→ Exercise directions
Please return the full listing exactly as written, with the images removed.

→ Information supplied
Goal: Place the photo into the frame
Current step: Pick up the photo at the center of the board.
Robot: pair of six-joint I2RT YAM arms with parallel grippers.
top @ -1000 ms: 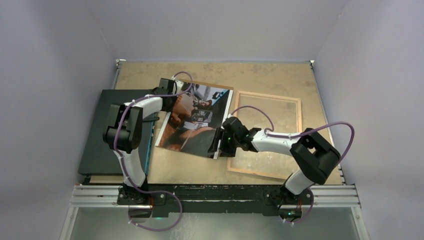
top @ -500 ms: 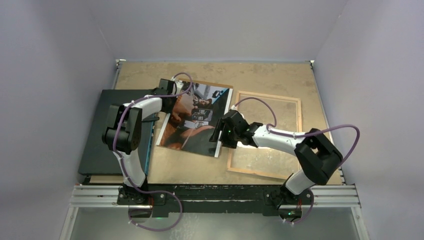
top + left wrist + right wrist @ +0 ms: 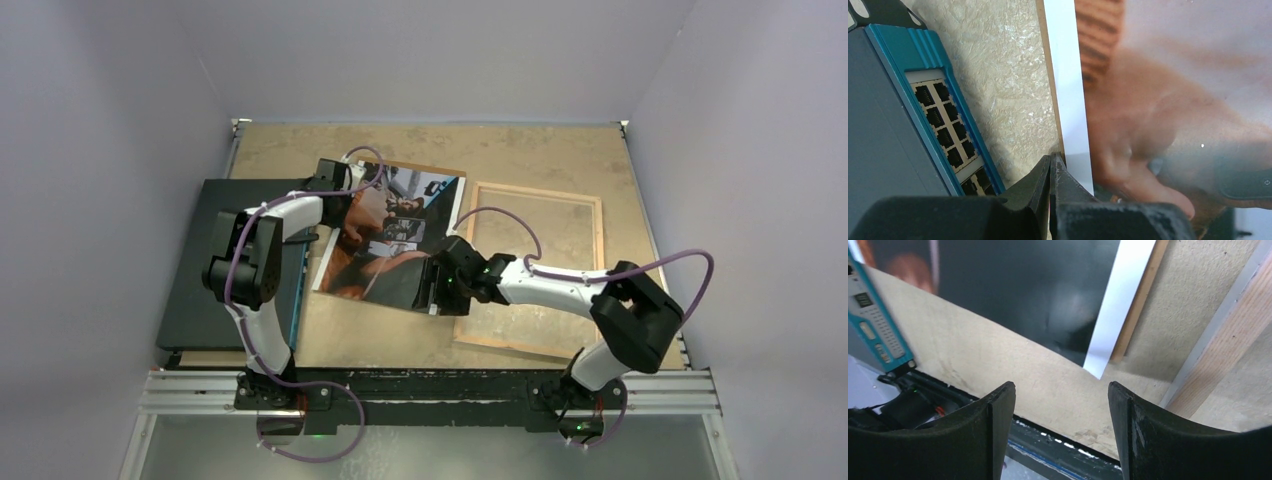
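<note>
I saw the large glossy orange-brown-and-black photo print [image 3: 390, 240] lying flat, not yet inside the empty light-wood rectangular frame [image 3: 540, 190] at its three o'clock, left gripper [image 3: 1052, 160] pressed together at its eleven o'clock corner, right gripper [image 3: 1060, 390] spread above its five o'clock corner.

Shows right gripper [image 3: 1060, 390] spread wide above tan table [image 3: 998, 375]. Past the fingers, corner of photo [image 3: 1023, 290]: dark area, white strip [image 3: 1120, 305] along its edge, lower edge curved. Wooden frame [image 3: 1228, 345] at right, teal box [image 3: 875, 330] at left.
</note>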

→ Task response
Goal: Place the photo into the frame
Current step: Pick up the photo at the center of the board.
Robot: pair of six-joint I2RT YAM arms with parallel grippers.
top @ -1000 ms: 
top @ -500 ms: 
top + left wrist + right wrist @ +0 ms: 
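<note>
I saw the large glossy orange-brown-and-black photo print [image 3: 390, 240] lying flat, not yet inside the empty light-wood rectangular frame [image 3: 540, 190] at its three o'clock, left gripper [image 3: 1052, 160] pressed together at its eleven o'clock corner, right gripper [image 3: 1060, 390] spread above its five o'clock corner.

Shows right gripper [image 3: 1060, 390] spread wide above tan table [image 3: 998, 375]. Past the fingers, corner of photo [image 3: 1023, 290]: dark area, white strip [image 3: 1120, 305] along its edge, lower edge curved. Wooden frame [image 3: 1228, 345] at right, teal box [image 3: 875, 330] at left.
</note>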

This output is complete as it stands.